It’s another round of Jew-hatred, and this one is difficult, because it’s two conservatives shouting past each other in blindness and rage. Jews calling Jews “locusts” is a bad take, period.
Some background: National Review published an explainer piece about why orthodox Hasidic Jews in the New York City tri-state area have experienced more incidents of hate crime. In the piece, one Jewish, but not orthodox or Hasidic Jew, who lives in New York but upstate, was quoted, “Many in the community look at the Hasidim as locusts, who go from community to community . . . just stripping all the resources out of it.” That statement was supposed to lend context to the attacks. It didn’t.
After a backlash from the New York City Jewish community, normally top-notch analyst Kevin Williamson doubled down on NR’s bad take.
But because there are people who want to smear National Review for political purposes, they pretend that an article about anti-Semitism written by a veteran of the Israeli military is itself an exercise in anti-Semitism. I have a hard time believing that is an honest error, because people dumb enough to make an error like that, and make it honestly, can’t read.
For this, Bethany Mandel took him, and all the rest, to the woodshed in a scathing Twitter thread.
Both Kevin and Bethany are guilty of talking past each other and NR is guilty of being totally blind to the plight of Hasidic Jews.
It’s totally correct for Bethany Mandel to be outraged at the terrible hot-take of using a non-Hasid living in upstate New York to comment on NYC tri-state anti-semitism. A non-Hasid in somewhere else than the NYC Tri-state is as foreign to a NYC Hasid as a goy (a non-Jew): An outsider who doesn’t know that life. Using that person’s opinion is offensive to Hasids.
Anti-Semitism would be directed at any Jew in NYC or anywhere it exists.
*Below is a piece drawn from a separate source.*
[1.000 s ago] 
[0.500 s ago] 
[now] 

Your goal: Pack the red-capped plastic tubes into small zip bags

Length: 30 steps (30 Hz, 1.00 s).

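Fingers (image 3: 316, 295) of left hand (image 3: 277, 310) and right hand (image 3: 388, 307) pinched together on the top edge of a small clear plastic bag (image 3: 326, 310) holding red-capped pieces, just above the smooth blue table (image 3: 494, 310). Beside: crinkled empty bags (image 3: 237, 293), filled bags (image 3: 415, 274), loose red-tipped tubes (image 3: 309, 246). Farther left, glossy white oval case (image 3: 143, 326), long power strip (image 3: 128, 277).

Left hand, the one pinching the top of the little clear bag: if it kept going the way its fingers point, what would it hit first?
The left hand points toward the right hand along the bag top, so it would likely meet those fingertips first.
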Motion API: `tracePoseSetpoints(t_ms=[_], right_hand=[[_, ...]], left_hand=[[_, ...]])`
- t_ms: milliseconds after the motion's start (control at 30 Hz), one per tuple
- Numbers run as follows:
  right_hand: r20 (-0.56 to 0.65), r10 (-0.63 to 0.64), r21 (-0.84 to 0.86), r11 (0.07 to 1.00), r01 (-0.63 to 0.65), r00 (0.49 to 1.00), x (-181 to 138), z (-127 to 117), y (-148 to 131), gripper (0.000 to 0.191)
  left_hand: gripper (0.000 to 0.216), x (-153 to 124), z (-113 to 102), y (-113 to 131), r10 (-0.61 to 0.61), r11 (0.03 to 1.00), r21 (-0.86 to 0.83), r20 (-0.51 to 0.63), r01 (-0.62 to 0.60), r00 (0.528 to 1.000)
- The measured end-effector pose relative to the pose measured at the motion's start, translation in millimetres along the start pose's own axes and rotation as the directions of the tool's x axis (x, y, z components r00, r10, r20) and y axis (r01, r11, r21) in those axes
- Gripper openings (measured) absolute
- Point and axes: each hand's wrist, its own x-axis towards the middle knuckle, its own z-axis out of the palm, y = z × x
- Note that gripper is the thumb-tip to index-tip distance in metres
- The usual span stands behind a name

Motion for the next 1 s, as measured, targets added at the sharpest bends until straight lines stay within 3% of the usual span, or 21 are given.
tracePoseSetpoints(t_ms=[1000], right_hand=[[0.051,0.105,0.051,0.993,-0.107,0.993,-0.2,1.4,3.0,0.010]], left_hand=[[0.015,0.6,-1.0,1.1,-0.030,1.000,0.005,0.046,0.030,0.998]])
Jews who blend in are not perfect targets since they have “stealth” of being Jewish without the physical trappings. A Jew living in upstate New York, or Atlanta, who drives a BMW or a pickup truck, doesn’t wear a kippa (or yarmulke) on their head, dresses in clothes other than black overcoats and wide-brimmed hats, and doesn’t “advertise” being Jewish can’t expect to be attacked simply because they “blend” better.
Using that comment is not a good take. The “locusts” comment is both out of context and untrue. Hasids net-net contribute to the communities in which they live, because they operate as a community. However, they don’t blend. Nor are they trusting of others (this whole incident is one reason why). Orthodox Judaism, as a general rule, operates better in community (try living as a Hasid among goys, say in rural Kansas, I think it’s not doable).
“Locusts” is also not the reason Jews are attacked. It’s a convenient out for people looking for a rational explanation, where there isn’t one. Plus, it’s bad journalism. No pundit or writer should take one opinion and stamp “Jew” on it any more than we can do that with Christians or Muslims. Jews are diverse. Non Hasids can’t comment on why Jew haters hate Hasids other than they are convenient targets of opportunity.
Where Kevin Williamson went wrong is that he missed his own blindness, and instead of looking inward, he lashed out and explained the outrage by placing the motive on the outraged. Williamson should apologize for his blindness that he attributed some political motive for offense before looking for the real reason.
But Bethany should also understand (as a convert, she knows life on the “outside”) that outsiders from the Hasid and orthodox community—Jew or not—are blind to her life. While many outsiders want to help, they can’t understand why Hasids don’t just “blend” better. Orthodox Jews don’t want or need anyone’s help (but God’s). Therefore they can appear stubborn and unhelpful. This leads some Jews to leap to awful conclusions.
This leads blind non-Jews to include those conclusions in explainer pieces. And that leads to smart people like Williamson to defend his blind colleagues who are attacked for no other reason than they are blind. Both sides talk past each other and neither understands the other.
Until “blended” Jews experience the attacks Hasids and Orthodox Jews receive, they won’t understand that the hatred isn’t rational xenophobia or jealousy. It’s irrational and unique to Jews because it’s spiritual. May the day when all Jews, kippa-wearing or not, experience anti-Semitic attacks in the U.S. never happen. If it does, we will be where Germany was in 1938. Yellow stars by any other name are still Jew hatred. Let’s all understand that.